Quem passa pela av. Sampaio Vidal, no centro de Marília, vê o antigo prédio da biblioteca — ocupado agora pelos dinossauros — fechado temporariamente. Mas é por um bom motivo.

O Museu de Paleontologia está em reforma. Deve reabrir ainda em 2021, se a pandemia permitir, com óculos de realidade virtual e mais interatividade. Nava diz que não vê a hora de voltar a receber público.

Para todos os entrevistados, reduzir o problema do tráfico e fomentar o investimento na área tem tudo a ver com manter a paleontologia atrativa. Museus, filmes, palestras e eventos culturais ajudam a lembrar a população da importância de se preservar o patrimônio que esses seres milenares carregam.

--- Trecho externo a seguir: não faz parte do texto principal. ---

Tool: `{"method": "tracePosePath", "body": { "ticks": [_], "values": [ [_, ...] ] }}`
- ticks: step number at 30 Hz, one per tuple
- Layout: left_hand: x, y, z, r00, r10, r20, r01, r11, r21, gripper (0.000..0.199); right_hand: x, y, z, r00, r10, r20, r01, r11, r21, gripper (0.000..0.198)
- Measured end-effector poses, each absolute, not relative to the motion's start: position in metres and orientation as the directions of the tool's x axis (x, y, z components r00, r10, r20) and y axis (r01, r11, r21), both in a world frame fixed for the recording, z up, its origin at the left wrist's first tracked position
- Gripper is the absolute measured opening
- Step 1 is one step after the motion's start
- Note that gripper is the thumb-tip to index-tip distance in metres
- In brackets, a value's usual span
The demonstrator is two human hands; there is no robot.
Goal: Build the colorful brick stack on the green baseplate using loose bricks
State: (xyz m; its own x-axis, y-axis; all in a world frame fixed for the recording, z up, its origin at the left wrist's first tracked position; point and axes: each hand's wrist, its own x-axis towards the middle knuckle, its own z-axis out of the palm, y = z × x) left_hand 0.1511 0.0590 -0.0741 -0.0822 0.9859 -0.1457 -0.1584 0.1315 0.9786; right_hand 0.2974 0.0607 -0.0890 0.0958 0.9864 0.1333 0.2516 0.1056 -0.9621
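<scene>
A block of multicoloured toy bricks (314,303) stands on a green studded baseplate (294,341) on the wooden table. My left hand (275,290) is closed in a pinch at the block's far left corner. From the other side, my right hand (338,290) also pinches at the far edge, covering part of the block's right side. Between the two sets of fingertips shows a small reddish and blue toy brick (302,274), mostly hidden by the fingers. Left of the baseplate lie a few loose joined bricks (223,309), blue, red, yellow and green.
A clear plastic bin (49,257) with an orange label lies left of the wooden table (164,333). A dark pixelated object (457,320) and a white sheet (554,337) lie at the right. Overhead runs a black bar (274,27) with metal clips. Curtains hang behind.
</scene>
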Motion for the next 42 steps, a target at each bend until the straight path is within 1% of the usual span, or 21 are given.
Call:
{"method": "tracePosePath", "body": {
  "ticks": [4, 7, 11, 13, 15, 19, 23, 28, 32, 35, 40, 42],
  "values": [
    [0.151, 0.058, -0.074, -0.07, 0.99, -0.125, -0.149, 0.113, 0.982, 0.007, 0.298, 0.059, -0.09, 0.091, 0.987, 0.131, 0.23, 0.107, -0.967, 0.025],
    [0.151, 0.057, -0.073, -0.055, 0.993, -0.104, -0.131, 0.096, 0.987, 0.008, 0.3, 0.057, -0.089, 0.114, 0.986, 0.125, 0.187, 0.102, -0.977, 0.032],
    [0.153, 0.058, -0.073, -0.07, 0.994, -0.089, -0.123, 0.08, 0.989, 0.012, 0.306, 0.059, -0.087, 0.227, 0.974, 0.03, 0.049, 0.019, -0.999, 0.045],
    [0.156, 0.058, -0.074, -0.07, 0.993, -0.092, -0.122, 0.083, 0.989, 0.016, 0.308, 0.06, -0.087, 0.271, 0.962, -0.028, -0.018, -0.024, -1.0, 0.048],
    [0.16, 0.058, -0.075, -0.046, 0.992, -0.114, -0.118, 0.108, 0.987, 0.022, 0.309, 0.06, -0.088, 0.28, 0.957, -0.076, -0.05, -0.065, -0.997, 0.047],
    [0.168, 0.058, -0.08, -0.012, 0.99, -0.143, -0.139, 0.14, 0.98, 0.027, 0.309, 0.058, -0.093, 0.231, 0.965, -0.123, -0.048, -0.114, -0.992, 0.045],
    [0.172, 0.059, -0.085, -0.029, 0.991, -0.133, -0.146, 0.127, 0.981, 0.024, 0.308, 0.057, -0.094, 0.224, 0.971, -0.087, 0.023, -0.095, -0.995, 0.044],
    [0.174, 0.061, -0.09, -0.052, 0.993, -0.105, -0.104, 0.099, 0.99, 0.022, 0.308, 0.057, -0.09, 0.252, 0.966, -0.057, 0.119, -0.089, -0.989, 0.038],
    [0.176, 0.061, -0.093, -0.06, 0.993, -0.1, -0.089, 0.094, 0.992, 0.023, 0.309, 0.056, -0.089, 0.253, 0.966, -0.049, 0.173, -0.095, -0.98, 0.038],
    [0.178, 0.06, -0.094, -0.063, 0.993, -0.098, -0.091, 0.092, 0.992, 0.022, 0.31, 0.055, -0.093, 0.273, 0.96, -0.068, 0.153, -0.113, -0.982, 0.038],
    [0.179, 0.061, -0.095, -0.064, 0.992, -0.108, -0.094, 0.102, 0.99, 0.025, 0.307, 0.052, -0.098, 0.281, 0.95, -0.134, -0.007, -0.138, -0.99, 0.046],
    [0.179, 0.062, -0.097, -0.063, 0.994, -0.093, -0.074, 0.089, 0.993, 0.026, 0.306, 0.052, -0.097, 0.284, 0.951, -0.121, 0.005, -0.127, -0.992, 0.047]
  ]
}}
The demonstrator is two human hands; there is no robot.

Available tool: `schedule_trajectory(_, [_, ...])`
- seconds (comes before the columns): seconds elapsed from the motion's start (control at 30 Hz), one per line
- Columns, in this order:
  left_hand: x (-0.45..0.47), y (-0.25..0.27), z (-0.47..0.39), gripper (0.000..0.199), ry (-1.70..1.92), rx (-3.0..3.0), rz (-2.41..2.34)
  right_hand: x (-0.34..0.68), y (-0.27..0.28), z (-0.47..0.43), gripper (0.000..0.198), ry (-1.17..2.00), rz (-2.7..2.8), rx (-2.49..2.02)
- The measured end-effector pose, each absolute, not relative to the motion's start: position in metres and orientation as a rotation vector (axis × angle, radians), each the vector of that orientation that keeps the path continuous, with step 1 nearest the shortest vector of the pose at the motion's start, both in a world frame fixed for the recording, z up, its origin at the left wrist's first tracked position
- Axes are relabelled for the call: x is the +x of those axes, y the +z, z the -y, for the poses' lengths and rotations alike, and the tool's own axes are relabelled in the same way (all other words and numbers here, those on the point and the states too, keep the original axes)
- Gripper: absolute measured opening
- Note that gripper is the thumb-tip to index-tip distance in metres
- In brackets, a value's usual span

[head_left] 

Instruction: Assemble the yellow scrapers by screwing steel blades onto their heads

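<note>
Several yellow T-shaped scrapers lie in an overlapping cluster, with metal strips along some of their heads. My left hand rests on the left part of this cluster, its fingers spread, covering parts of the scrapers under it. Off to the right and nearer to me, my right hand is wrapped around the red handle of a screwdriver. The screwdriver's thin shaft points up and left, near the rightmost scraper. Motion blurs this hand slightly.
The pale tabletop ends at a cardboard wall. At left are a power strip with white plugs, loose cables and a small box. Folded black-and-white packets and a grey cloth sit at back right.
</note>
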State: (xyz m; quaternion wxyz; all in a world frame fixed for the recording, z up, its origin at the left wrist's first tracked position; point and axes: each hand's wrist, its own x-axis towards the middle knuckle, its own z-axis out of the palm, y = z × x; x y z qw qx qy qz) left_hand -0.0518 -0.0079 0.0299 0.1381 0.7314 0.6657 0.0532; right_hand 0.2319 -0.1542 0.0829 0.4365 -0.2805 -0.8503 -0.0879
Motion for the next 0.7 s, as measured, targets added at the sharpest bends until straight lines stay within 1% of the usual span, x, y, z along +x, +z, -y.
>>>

Quando a própria população valoriza a ciência e suas descobertas, cresce a receita em turismo de regiões como a Bacia do Araripe e o interior de São Paulo.

"O investimento em ciência no nosso país precisa continuar existindo para que descobertas incríveis sejam feitas por cientistas daqui e possam trazer retorno para a gente", defende Aline Ghilardi. "Espero que a gente perceba que a ciência não é só descobrir uma vacina — esse é o topo da torre da ciência. E não existe o topo da torre se você não tem a base."